Print the listing exactly as it stands. Skip every picture.
BEGIN Data section
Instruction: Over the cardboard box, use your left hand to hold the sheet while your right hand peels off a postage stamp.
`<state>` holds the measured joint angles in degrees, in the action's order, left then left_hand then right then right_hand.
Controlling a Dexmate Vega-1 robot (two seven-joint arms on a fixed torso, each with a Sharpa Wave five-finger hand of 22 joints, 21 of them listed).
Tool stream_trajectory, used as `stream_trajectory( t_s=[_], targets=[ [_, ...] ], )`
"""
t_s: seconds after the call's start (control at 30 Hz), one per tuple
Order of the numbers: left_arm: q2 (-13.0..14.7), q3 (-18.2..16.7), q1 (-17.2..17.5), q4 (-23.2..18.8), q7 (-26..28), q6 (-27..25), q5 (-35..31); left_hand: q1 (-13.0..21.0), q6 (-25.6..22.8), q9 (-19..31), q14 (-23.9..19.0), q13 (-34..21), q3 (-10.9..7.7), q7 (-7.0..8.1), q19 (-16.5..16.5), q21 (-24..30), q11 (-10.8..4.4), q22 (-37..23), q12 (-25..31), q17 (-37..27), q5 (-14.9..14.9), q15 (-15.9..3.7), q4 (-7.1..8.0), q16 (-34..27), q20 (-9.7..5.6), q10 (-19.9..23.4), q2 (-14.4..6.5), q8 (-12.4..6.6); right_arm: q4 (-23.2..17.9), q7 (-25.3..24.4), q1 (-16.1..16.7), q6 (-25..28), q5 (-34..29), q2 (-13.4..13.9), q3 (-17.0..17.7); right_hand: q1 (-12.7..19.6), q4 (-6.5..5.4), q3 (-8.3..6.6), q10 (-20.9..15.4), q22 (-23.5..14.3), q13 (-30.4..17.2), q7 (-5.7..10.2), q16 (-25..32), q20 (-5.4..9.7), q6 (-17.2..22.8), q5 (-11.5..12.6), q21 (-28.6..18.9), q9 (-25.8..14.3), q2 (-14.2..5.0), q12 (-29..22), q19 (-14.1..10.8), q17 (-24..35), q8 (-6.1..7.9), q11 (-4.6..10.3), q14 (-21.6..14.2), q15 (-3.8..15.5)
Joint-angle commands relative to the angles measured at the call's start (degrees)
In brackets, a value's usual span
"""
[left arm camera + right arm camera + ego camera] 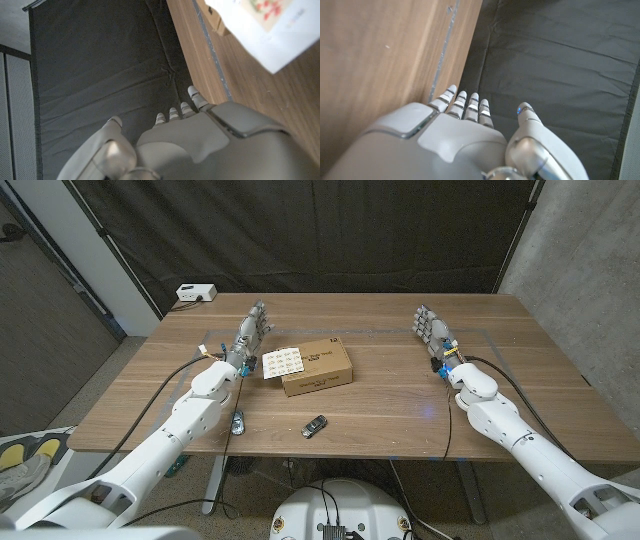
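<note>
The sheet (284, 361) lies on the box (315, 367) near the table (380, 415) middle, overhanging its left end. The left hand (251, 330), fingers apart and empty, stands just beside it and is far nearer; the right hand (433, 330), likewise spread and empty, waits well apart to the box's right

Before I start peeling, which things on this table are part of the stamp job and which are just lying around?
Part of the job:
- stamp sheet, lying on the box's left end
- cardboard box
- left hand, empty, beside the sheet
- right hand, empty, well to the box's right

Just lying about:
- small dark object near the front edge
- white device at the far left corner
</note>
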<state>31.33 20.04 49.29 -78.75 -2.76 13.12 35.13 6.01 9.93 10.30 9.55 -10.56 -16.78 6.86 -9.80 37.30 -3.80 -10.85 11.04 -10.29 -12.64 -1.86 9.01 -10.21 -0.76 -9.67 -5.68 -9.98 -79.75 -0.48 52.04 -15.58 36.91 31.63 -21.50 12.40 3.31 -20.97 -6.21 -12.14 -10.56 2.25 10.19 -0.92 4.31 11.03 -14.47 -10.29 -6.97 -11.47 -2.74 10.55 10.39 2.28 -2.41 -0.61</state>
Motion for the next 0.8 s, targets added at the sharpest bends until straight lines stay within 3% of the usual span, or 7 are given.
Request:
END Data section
Response to the exercise —
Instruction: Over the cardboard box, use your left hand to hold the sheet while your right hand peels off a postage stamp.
`<state>` holds the measured joint angles in degrees, in the action's order, left then left_hand then right then right_hand.
Controlling a Dexmate Vega-1 robot (two seven-joint arms on a fixed torso, each with a Sharpa Wave five-finger hand of 22 joints, 21 of them listed).
Tool stream_trajectory, used as `stream_trajectory( t_s=[_], targets=[ [_, ...] ], )`
"""
t_s: seconds after the call's start (control at 30 Hz), one per tuple
Order of the numbers: left_arm: q2 (-13.0..14.7), q3 (-18.2..16.7), q1 (-17.2..17.5), q4 (-23.2..18.8), q7 (-26..28), q6 (-27..25), q5 (-35..31); left_hand: q1 (-13.0..21.0), q6 (-25.6..22.8), q9 (-19..31), q14 (-23.9..19.0), q13 (-34..21), q3 (-10.9..7.7), q7 (-7.0..8.1), q19 (-16.5..16.5), q21 (-24..30), q11 (-10.8..4.4), q22 (-37..23), q12 (-25..31), q17 (-37..27), q5 (-14.9..14.9), q15 (-15.9..3.7), q4 (-7.1..8.0), q16 (-34..27), q20 (-9.7..5.6), q10 (-19.9..23.4), q2 (-14.4..6.5), q8 (-12.4..6.6); right_arm: q4 (-23.2..17.9), q7 (-25.3..24.4), q1 (-16.1..16.7), q6 (-25..28), q5 (-34..29), q2 (-13.4..13.9), q3 (-17.0..17.7); right_hand: q1 (-12.7..19.6), q4 (-6.5..5.4), q3 (-8.3..6.6), q10 (-20.9..15.4), q22 (-23.5..14.3), q13 (-30.4..17.2), q7 (-5.7..10.2), q16 (-25..32), q20 (-5.4..9.7), q6 (-17.2..22.8), q5 (-11.5..12.6), q21 (-28.6..18.9), q9 (-25.8..14.3), q2 (-14.2..5.0), q12 (-29..22), q19 (-14.1..10.8), q17 (-24..35), q8 (-6.1..7.9), q11 (-4.6..10.3), q14 (-21.6..14.2), q15 (-3.8..15.5)
Joint-angle commands relative to the angles measured at the call's start (degrees)
In brackets, a value's usual span
"""
[left arm camera + right arm camera + ego camera] 
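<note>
The sheet (284, 361) lies on the box (315, 367) near the table (380, 415) middle, overhanging its left end. The left hand (251, 330), fingers apart and empty, stands just beside it and is far nearer; the right hand (433, 330), likewise spread and empty, waits well apart to the box's right

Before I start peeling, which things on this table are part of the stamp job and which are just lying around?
Part of the job:
- stamp sheet, lying on the box's left end
- cardboard box
- left hand, empty, beside the sheet
- right hand, empty, well to the box's right

Just lying about:
- small dark object near the front edge
- white device at the far left corner
</note>
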<state>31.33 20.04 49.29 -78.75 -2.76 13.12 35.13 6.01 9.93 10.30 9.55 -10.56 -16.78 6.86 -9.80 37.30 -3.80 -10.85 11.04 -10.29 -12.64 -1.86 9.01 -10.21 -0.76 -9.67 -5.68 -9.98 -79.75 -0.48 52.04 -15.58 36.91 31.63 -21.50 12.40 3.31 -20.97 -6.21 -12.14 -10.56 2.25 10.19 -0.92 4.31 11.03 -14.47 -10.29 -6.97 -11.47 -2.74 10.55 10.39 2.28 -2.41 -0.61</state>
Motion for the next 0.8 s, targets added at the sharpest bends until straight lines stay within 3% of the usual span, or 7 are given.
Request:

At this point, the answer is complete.